Try it
Reproduce the top of the data verbatim, through and including the line that contains "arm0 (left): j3".

Raw data
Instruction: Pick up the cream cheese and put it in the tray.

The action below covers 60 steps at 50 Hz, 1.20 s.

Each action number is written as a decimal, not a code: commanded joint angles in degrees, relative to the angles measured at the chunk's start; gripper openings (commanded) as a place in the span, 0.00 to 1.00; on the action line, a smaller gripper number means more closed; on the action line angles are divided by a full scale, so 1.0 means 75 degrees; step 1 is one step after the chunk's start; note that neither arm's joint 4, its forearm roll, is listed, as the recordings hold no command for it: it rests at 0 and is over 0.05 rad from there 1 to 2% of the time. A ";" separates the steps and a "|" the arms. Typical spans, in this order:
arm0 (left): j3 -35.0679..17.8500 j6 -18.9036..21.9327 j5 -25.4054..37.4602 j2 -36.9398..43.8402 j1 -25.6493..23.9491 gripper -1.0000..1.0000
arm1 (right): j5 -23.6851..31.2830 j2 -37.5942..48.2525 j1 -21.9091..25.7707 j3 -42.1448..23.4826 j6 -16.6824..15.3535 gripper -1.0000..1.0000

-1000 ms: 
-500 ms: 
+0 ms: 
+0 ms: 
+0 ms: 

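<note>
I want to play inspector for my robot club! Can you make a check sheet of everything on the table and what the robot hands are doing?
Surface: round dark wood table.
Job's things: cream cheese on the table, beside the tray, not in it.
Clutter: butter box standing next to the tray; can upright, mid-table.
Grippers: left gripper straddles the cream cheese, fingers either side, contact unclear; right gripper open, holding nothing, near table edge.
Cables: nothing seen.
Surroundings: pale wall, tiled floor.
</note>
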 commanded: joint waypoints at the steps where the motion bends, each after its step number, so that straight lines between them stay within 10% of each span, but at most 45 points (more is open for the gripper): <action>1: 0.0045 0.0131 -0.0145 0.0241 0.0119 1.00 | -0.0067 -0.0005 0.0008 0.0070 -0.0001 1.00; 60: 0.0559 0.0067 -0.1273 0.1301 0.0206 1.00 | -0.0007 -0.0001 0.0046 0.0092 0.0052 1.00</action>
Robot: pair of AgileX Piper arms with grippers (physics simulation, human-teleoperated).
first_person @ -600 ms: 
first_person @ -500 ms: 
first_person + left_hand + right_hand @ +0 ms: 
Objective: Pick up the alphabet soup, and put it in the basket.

Reply to the exercise
Instruction: Pick up the cream cheese and put it in the tray.

The action below covers 60 steps at 50 Hz, 1.20 s.

Each action number is written as a decimal, not a code: commanded joint angles in degrees, relative to the angles measured at the chunk's start; gripper openings (commanded) as a place in the span, 0.00 to 1.00; on the action line, a smaller gripper number means more closed; on the action line angles are divided by a full scale, so 1.0 means 75 degrees; step 1 is one step after the chunk's start; note that neither arm's joint 4, its forearm roll, is listed, as the recordings hold no command for it: it rests at 0 and is over 0.05 rad from there 1 to 2% of the time. A ";" separates the steps and a "|" the arms. Typical spans, in this order:
arm0 (left): j3 -35.0679..17.8500 j6 -18.9036..21.9327 j5 -25.4054..37.4602 j2 -36.9398..43.8402 j1 -25.6493..23.9491 gripper -1.0000..1.0000

Nothing else is needed for this exercise.